◆ THE PROBLEM ◆
Produce as output only the lines below starting at the line with "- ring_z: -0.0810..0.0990" and continuing through the line with "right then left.", each one exactly as written.

------ DATA FOR THIS EXERCISE ------

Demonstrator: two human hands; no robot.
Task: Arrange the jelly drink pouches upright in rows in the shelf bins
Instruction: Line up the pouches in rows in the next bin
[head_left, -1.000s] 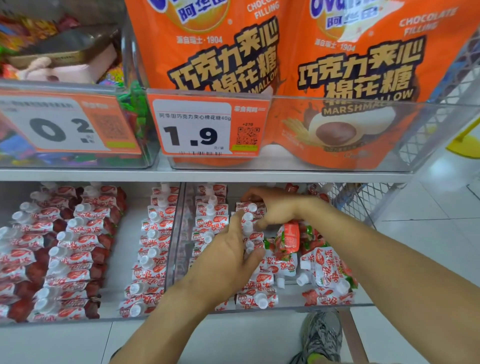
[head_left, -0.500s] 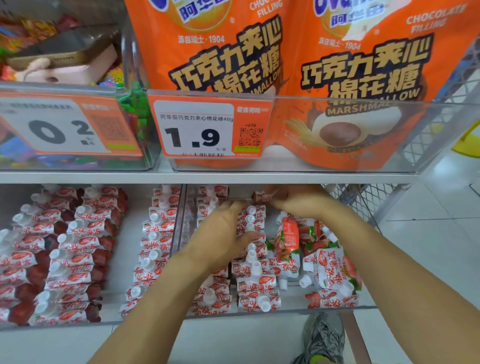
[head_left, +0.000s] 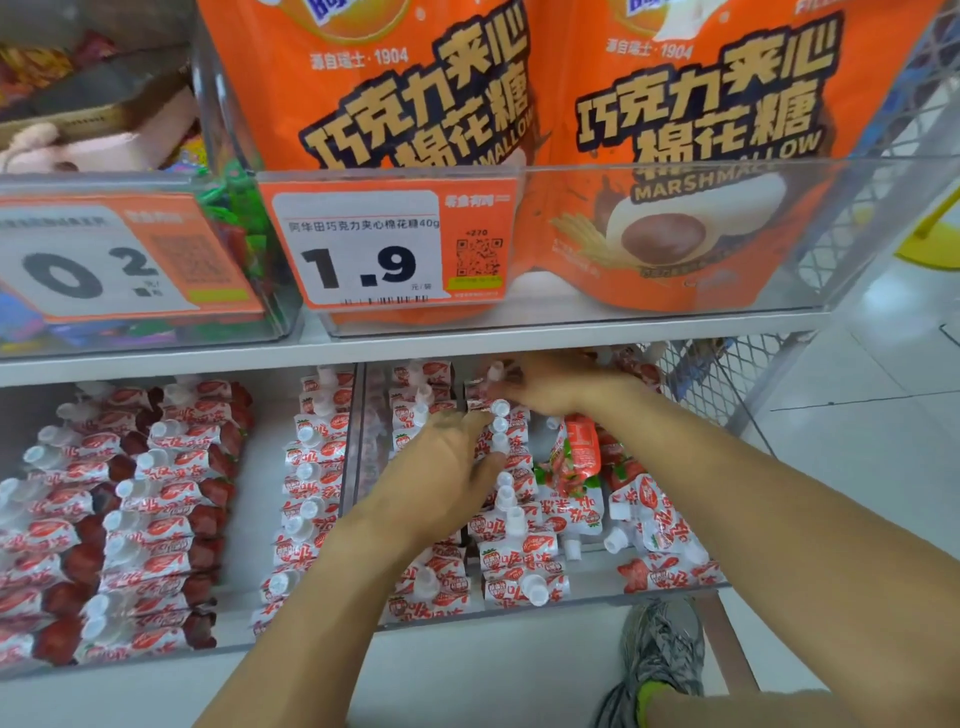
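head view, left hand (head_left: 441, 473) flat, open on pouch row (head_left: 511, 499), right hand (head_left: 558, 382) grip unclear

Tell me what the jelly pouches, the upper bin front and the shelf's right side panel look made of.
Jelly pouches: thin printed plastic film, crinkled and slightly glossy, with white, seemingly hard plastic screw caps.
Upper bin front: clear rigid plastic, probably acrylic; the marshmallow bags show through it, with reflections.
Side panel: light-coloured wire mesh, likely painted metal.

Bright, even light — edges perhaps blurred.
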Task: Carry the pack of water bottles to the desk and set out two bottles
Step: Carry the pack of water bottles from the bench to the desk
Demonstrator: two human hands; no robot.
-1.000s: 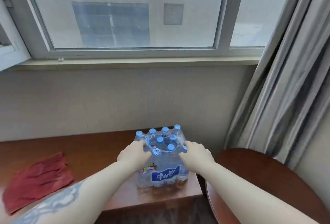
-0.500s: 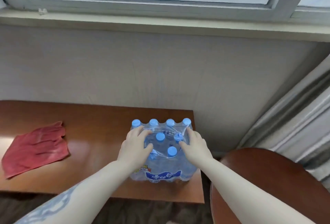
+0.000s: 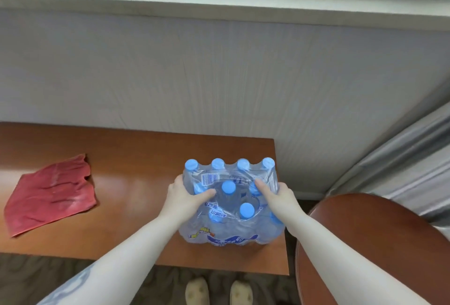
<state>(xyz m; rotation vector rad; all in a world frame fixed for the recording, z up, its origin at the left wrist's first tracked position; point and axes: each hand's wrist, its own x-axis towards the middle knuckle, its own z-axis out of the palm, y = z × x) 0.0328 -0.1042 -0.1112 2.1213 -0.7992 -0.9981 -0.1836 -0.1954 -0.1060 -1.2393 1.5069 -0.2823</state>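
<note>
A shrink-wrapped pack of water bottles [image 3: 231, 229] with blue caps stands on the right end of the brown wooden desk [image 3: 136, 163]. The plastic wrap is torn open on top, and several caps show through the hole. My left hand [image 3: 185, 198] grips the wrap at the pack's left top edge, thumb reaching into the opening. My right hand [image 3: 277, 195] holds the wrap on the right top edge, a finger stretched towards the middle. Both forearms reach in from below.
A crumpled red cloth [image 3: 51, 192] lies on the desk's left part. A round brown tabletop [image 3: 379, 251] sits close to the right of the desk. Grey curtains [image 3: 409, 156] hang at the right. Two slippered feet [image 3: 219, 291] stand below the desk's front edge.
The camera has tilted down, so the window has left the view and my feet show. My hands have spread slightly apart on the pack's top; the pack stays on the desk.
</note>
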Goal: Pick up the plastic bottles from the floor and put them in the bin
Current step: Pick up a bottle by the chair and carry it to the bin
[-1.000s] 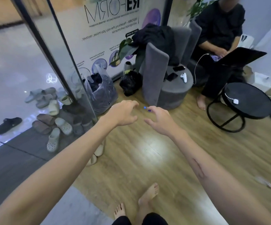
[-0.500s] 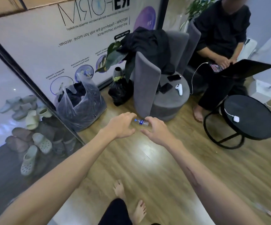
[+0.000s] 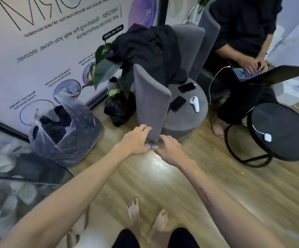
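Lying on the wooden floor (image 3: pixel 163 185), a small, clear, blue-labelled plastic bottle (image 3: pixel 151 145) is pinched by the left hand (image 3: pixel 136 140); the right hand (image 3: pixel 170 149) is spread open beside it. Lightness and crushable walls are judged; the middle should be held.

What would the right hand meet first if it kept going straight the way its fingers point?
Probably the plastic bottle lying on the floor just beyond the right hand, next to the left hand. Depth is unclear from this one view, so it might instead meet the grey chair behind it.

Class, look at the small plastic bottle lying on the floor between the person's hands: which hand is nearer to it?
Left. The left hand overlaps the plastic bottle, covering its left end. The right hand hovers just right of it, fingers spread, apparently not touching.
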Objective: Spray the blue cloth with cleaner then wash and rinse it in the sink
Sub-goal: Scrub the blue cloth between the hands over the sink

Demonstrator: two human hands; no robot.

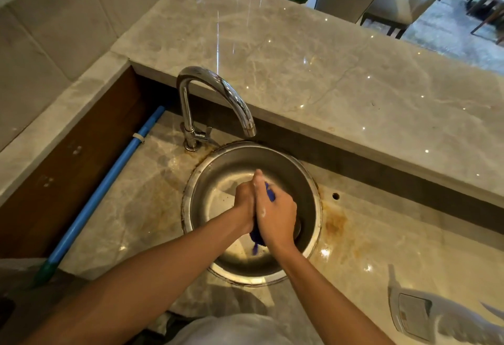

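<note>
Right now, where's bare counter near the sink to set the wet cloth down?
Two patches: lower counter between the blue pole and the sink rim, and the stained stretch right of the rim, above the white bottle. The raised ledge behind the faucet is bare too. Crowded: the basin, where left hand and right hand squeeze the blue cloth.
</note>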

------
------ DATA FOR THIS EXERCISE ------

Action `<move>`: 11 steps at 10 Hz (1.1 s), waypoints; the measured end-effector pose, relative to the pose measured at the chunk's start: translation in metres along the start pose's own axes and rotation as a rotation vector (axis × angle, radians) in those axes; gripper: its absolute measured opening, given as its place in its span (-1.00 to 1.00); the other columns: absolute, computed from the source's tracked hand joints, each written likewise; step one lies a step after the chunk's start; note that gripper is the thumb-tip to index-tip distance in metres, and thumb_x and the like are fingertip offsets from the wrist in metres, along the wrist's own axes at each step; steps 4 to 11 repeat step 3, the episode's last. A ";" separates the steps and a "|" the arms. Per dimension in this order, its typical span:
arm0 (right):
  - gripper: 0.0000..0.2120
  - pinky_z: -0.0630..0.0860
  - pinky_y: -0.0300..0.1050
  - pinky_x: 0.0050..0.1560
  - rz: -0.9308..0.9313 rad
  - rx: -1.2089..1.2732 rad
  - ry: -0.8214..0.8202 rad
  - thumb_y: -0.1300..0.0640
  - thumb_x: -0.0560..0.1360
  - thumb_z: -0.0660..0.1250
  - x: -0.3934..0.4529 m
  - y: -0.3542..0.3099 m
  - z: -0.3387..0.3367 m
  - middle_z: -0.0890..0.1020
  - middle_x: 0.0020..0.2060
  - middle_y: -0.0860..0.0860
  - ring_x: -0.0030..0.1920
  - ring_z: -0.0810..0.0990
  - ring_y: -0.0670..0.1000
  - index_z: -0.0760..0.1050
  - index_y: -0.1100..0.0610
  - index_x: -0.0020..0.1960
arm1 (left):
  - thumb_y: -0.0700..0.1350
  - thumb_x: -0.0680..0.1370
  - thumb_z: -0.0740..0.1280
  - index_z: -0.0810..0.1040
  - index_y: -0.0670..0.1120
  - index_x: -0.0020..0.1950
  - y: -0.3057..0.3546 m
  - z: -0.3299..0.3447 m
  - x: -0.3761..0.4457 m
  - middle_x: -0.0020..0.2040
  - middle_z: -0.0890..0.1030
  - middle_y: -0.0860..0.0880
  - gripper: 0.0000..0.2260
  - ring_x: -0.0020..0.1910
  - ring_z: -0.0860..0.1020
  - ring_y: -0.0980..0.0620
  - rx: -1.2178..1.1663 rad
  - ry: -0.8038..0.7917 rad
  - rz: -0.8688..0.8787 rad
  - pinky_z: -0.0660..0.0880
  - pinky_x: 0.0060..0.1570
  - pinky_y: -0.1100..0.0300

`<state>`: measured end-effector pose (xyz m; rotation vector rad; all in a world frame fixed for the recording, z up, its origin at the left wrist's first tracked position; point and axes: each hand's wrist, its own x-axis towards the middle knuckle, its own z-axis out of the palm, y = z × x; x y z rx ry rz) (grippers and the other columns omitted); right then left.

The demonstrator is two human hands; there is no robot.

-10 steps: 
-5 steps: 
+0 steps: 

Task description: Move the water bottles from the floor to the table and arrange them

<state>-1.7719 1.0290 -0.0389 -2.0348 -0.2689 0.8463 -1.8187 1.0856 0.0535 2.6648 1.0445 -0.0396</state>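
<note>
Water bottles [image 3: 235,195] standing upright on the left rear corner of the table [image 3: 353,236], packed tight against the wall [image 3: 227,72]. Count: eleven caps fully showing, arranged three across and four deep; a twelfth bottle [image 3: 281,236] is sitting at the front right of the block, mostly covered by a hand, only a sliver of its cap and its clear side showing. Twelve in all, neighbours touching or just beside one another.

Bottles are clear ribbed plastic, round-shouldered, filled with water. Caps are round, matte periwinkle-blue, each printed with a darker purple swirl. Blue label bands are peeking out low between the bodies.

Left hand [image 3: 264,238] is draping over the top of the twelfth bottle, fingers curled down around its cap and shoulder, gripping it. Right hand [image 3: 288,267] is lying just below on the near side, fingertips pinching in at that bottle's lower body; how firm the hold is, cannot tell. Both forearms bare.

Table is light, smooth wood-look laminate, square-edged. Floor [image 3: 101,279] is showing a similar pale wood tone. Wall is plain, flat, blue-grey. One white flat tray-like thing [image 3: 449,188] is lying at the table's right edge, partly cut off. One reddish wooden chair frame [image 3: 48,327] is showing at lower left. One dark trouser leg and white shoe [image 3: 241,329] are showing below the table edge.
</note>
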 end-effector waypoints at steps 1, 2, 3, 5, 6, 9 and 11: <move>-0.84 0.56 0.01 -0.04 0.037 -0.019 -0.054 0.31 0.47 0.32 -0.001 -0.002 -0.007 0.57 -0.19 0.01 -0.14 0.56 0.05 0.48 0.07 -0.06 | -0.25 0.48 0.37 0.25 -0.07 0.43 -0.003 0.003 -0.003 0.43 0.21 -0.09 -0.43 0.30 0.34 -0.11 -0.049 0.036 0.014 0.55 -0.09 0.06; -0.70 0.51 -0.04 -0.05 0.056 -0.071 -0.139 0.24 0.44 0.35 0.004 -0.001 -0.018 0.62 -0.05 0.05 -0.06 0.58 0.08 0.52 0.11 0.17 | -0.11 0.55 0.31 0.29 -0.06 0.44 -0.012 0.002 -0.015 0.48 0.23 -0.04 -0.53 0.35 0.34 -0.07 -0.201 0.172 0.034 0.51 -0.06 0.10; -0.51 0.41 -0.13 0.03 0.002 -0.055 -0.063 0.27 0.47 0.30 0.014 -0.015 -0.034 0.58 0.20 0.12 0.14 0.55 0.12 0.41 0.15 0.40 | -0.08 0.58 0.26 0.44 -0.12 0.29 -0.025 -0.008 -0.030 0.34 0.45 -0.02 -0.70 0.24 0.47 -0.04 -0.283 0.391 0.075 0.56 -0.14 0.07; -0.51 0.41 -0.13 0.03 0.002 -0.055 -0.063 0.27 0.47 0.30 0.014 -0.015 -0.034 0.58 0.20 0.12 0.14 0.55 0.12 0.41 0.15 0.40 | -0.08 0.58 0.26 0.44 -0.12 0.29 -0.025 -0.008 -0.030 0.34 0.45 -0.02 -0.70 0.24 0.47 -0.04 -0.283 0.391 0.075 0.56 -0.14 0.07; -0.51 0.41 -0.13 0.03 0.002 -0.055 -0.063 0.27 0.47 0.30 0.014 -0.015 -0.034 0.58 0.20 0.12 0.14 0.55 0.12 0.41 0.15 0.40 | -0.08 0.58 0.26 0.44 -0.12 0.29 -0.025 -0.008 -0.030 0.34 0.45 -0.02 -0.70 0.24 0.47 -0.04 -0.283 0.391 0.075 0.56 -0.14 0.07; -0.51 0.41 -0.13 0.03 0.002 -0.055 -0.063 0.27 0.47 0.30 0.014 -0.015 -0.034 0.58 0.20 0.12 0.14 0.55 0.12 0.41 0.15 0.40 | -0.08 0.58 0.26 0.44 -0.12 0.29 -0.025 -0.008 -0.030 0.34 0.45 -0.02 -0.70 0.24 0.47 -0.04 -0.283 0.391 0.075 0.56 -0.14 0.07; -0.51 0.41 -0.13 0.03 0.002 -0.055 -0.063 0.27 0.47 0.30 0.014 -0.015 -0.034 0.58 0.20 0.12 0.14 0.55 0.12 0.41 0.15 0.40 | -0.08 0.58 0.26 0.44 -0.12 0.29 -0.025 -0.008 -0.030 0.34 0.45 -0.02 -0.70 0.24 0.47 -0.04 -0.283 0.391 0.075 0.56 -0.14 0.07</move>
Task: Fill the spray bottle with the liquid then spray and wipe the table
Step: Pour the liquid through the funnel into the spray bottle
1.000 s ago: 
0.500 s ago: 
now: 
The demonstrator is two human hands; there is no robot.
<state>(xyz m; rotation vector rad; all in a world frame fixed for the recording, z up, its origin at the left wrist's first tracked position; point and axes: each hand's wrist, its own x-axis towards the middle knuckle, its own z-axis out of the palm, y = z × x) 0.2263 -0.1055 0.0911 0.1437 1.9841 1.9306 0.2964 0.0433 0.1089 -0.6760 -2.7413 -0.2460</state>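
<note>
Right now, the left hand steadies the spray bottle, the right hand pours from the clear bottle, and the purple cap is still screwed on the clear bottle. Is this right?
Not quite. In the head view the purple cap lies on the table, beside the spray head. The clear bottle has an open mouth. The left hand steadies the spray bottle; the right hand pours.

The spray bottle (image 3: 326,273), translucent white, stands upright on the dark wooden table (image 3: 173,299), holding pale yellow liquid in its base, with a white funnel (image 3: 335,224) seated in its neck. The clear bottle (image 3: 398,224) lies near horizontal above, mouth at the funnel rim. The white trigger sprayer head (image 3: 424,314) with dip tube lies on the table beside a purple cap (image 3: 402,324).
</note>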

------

◆ RESPONSE FOR THIS EXERCISE ◆
  - ring_z: -0.0810..0.0990
  - ring_y: -0.0670..0.1000
  - index_z: -0.0760..0.1050
  - index_y: -0.1100..0.0610
  - index_x: -0.0020..0.1960
arm1 (left):
  - thumb_y: -0.0700..0.1350
  - thumb_x: -0.0680..0.1370
  - thumb_z: -0.0740..0.1280
  - index_z: -0.0810..0.1040
  - index_y: -0.0670..0.1120
  - index_x: -0.0020..0.1950
  - y: -0.3057..0.3546 m
  - z: -0.3299..0.3447 m
  - x: -0.3761..0.4457 m
  - middle_x: -0.0020..0.2040
  - middle_z: -0.0890..0.1030
  - middle_y: -0.0860..0.0880
  - gripper: 0.0000..0.2260
  - ring_x: -0.0020..0.1910
  - ring_z: -0.0860..0.1020
  - ring_y: -0.0980..0.0620
  - rx: -1.2178..1.1663 rad
  - ry: -0.8038..0.7917 rad
  - rz: -0.8688..0.8787 rad
  - pinky_z: -0.0660..0.0880
  - pinky_x: 0.0060..0.1570
  - pinky_y: -0.1100..0.0300

`<state>`: measured end-effector pose (xyz m; rotation vector rad; all in a world frame fixed for the recording, z up, its origin at the left wrist's first tracked position; point and axes: each hand's wrist, its own x-axis towards the middle knuckle, its own z-axis out of the palm, y = z × x; x y z rx ry rz) (grippers and the other columns omitted); right then left.

The reply is now complete.